Are Neural Networks Robust to Gradient-Based Adversaries Also More Explainable? Evidence from Counterfactuals
More Info
expand_more
Abstract
Adversarial Training has emerged as the most reliable technique to make neural networks robust to gradient-based adversarial perturbations on input data. Besides improving model robustness, preliminary evidence presents an interesting consequence of adversarial training -- increased explainability of model behaviour. Prior work has explored the effects of adversarial training on gradient stability and interpretability, as well as visual explainability of counterfactuals. Our work presents the first quantitative, empirical analysis of the impact of model robustness on model explainability by comparing the plausibility of faithful counterfactuals for both robust and standard networks.

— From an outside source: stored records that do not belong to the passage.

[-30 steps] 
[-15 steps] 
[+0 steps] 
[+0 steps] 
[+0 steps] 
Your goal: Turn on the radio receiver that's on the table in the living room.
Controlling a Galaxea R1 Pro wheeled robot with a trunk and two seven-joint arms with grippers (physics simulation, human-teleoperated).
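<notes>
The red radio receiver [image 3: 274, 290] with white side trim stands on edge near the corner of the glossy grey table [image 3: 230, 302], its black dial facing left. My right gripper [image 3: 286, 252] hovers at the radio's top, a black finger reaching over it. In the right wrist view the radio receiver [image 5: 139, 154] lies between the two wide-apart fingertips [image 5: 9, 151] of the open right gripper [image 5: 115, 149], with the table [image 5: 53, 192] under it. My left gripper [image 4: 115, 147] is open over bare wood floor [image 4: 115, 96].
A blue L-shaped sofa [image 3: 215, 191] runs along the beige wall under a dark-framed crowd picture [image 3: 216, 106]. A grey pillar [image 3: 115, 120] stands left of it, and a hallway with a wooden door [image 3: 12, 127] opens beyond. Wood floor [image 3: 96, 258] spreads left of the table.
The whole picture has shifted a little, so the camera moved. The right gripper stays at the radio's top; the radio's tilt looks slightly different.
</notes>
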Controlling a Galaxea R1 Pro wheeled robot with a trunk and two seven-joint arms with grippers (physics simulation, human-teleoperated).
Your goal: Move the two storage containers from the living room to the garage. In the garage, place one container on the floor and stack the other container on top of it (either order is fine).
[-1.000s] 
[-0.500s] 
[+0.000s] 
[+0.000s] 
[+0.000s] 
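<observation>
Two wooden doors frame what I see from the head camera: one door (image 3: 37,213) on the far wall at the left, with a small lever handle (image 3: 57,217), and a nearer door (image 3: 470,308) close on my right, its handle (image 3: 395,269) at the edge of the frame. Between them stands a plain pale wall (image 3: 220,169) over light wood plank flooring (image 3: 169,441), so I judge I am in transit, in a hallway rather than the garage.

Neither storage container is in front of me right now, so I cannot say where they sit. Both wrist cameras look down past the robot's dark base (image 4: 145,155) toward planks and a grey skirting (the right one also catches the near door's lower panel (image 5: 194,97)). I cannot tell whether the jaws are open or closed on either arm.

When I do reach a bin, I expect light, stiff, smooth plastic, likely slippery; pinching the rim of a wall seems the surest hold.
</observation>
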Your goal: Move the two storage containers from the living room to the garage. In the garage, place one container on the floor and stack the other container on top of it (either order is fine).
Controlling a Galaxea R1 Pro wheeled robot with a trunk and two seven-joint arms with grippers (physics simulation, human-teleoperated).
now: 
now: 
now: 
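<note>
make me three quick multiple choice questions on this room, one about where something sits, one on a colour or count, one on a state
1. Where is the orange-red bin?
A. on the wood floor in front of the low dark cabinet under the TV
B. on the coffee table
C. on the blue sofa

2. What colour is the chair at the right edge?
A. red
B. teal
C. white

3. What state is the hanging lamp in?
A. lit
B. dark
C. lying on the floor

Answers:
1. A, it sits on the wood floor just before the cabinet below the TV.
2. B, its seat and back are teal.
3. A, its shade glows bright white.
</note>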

We seek to determine whether robust networks learn more plausible decision boundaries and representations of the data than regular models, and whether the strength of the adversary used to train robust models affects their explainability. Our finidngs indicate that robust networks for image data learn more explainable decision boundaries and representations of data than regular models, with more robust models producing more plausible counterfactuals. Robust models for tabular data, however, only conclusively exhibit this phenomenon along decision boundaries and not for its overall data representations, possibly due to its high robustness-accuracy trade-off and the difficulties associated with traditional adversarial training due to its innate properties. We believe our work can help guide future research towards improving the robustness of machine learning models keeping their explainability in mind.